= EXERCISE OBJECTIVE =
The entries below should be copied exactly and completely.

= SOURCE DATA =
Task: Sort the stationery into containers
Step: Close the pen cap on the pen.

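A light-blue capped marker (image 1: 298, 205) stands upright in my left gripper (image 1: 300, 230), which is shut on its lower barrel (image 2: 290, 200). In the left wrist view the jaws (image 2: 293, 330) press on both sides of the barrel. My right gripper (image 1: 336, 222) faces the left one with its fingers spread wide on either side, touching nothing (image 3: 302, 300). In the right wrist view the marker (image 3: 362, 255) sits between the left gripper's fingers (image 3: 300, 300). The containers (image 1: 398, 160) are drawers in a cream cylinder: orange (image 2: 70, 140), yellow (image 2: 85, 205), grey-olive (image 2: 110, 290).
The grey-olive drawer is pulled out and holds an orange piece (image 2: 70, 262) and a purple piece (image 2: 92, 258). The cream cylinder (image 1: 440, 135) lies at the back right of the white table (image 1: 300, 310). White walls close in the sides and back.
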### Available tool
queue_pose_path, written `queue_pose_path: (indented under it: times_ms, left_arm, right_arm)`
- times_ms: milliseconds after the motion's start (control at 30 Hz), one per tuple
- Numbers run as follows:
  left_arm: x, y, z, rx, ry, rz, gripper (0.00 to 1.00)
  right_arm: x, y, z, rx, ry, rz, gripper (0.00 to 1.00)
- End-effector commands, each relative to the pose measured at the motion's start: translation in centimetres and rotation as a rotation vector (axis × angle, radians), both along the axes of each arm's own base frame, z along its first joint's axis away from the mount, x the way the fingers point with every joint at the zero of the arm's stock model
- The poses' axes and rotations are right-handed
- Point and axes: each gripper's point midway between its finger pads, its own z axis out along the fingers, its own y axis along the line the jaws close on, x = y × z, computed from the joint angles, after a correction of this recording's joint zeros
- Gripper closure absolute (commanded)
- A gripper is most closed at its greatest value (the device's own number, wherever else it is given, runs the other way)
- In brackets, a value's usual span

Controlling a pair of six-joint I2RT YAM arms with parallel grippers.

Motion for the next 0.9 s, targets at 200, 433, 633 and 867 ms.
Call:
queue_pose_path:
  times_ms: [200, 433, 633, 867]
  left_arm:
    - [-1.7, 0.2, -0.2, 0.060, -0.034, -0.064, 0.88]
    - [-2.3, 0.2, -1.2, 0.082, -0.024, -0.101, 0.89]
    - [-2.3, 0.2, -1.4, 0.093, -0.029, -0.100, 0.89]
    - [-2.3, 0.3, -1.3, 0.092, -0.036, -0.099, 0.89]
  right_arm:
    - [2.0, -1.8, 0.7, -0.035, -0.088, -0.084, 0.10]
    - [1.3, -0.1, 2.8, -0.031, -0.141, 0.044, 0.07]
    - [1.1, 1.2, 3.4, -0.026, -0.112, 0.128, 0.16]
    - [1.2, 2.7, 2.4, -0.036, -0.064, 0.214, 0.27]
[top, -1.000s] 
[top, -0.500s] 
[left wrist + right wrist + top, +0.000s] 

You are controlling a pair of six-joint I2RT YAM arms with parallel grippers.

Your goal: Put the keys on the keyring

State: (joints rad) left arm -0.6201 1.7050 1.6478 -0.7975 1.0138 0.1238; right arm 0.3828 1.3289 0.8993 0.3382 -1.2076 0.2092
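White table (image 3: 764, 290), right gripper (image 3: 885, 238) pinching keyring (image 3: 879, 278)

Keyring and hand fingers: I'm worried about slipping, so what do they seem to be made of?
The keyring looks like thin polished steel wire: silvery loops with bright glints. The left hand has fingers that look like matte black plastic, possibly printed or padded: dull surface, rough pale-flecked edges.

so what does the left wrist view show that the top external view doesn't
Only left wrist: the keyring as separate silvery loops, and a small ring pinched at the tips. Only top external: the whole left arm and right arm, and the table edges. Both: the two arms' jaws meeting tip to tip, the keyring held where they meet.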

= EXERCISE SOLUTION =
Task: Sort the stationery into containers
Step: Close the pen cap on the pen.

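A light-blue capped marker (image 1: 298, 205) stands upright in my left gripper (image 1: 300, 230), which is shut on its lower barrel (image 2: 290, 200). In the left wrist view the jaws (image 2: 293, 330) press on both sides of the barrel. My right gripper (image 1: 336, 222) faces the left one with its fingers spread wide on either side, touching nothing (image 3: 302, 300). In the right wrist view the marker (image 3: 362, 255) sits between the left gripper's fingers (image 3: 300, 300). The containers (image 1: 398, 160) are drawers in a cream cylinder: orange (image 2: 70, 140), yellow (image 2: 85, 205), grey-olive (image 2: 110, 290).
The grey-olive drawer is pulled out and holds an orange piece (image 2: 70, 262) and a purple piece (image 2: 92, 258). The cream cylinder (image 1: 440, 135) lies at the back right of the white table (image 1: 300, 310). White walls close in the sides and back.
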### Available tool
queue_pose_path, written `queue_pose_path: (indented under it: times_ms, left_arm, right_arm)`
- times_ms: milliseconds after the motion's start (control at 30 Hz), one per tuple
- Numbers run as follows:
  left_arm: x, y, z, rx, ry, rz, gripper (0.00 to 1.00)
  right_arm: x, y, z, rx, ry, rz, gripper (0.00 to 1.00)
- End-effector commands, each relative to the pose measured at the motion's start: translation in centimetres and rotation as a rotation vector (axis × angle, radians), both along the axes of each arm's own base frame, z along its first joint's axis away from the mount, x the way the fingers point with every joint at the zero of the arm's stock model
- The poses' axes and rotations are right-handed
- Point and axes: each gripper's point midway between its finger pads, its own z axis out along the fingers, its own y axis along the line the jaws close on, x = y × z, computed from the joint angles, after a correction of this recording's joint zeros
- Gripper closure absolute (commanded)
- A gripper is most closed at its greatest value (the device's own number, wherever else it is given, runs the other way)
- In brackets, a value's usual span

Controlling a pair of six-joint I2RT YAM arms with parallel grippers.

Motion for the next 0.9 s, targets at 200, 433, 633 and 867 ms.
Call:
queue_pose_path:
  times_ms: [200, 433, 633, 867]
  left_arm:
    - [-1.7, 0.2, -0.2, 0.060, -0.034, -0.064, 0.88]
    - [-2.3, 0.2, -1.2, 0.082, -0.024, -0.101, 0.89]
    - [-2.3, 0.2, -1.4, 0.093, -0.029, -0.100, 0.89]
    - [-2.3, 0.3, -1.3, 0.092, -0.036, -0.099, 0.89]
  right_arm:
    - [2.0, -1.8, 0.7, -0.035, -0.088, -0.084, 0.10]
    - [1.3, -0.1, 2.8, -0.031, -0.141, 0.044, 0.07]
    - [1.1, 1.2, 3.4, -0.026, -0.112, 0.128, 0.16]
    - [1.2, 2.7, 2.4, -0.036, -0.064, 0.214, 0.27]
[top, -1.000s] 
[top, -0.500s] 
[left wrist + right wrist + top, +0.000s] 

You are controlling a pair of six-joint I2RT YAM arms with parallel grippers.

Your goal: Put the keys on the keyring

State: (joints rad) left arm -0.6201 1.7050 1.6478 -0.7975 1.0138 0.1238; right arm 0.3828 1.3289 0.8993 0.3382 -1.2076 0.2092
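White table (image 3: 764, 290), right gripper (image 3: 885, 238) pinching keyring (image 3: 879, 278)

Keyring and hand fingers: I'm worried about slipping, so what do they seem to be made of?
The keyring looks like thin polished steel wire: silvery loops with bright glints. The left hand has fingers that look like matte black plastic, possibly printed or padded: dull surface, rough pale-flecked edges.

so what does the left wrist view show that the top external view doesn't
Only left wrist: the keyring as separate silvery loops, and a small ring pinched at the tips. Only top external: the whole left arm and right arm, and the table edges. Both: the two arms' jaws meeting tip to tip, the keyring held where they meet.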

This exercise requires no further response.